Task objective: Among the lines below, tally those that hold "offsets". Return the number and nothing more.
--
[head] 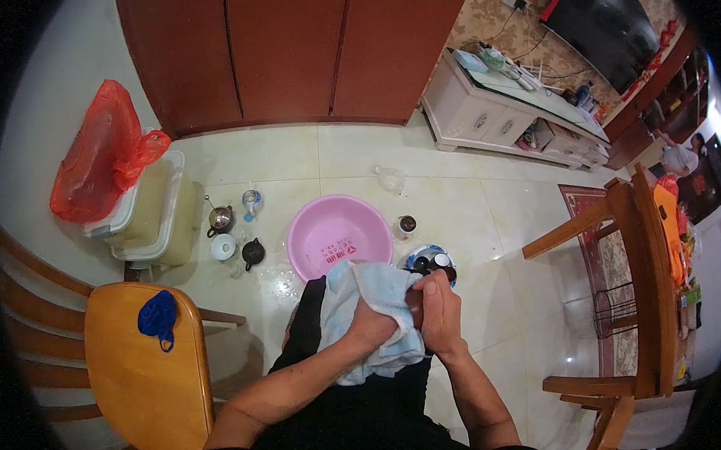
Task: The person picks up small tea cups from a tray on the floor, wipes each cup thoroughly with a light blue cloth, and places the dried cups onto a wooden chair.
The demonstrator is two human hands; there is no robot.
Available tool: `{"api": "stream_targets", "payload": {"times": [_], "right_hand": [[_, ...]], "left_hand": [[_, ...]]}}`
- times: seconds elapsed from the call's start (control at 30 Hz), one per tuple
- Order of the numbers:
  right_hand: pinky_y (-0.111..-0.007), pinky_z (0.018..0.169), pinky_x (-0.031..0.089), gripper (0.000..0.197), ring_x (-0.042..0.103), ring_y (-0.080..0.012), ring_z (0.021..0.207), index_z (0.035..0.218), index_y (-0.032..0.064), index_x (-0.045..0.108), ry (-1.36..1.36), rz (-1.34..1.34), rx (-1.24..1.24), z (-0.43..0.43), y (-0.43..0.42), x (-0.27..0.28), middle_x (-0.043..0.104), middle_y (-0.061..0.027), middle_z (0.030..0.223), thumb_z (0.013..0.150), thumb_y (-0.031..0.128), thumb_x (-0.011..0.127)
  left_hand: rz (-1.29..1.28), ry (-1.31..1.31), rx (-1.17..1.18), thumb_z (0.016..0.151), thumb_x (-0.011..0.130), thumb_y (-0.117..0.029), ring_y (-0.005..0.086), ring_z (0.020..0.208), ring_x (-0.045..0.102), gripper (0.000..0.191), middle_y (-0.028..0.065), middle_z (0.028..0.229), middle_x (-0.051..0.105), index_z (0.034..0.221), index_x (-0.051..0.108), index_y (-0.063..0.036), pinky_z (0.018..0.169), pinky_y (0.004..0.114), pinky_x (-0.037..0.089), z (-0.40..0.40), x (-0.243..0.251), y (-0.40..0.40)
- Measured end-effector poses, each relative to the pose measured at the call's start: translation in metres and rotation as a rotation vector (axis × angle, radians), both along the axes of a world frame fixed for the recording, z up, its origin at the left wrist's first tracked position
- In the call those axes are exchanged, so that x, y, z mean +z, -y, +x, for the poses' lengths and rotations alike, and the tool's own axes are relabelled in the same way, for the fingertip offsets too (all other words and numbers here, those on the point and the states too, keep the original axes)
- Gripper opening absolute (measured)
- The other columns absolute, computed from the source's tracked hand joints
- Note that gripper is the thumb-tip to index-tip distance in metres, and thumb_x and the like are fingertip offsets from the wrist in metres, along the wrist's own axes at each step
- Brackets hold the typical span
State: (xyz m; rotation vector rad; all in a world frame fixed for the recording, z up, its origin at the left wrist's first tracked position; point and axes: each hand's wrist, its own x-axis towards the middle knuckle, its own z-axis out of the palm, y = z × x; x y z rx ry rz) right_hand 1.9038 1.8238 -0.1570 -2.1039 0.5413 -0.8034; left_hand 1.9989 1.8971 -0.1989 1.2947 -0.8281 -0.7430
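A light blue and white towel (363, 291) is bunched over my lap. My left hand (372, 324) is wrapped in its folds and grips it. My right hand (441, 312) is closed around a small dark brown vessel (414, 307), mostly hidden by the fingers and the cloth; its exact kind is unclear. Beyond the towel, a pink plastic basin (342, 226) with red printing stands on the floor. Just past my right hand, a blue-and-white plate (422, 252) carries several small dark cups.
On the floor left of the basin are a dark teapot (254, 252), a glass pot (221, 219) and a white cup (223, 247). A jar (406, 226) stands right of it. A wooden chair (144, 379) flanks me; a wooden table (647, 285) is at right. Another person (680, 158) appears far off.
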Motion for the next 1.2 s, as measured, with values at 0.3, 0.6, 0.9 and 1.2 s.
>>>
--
Output of the exercise: 2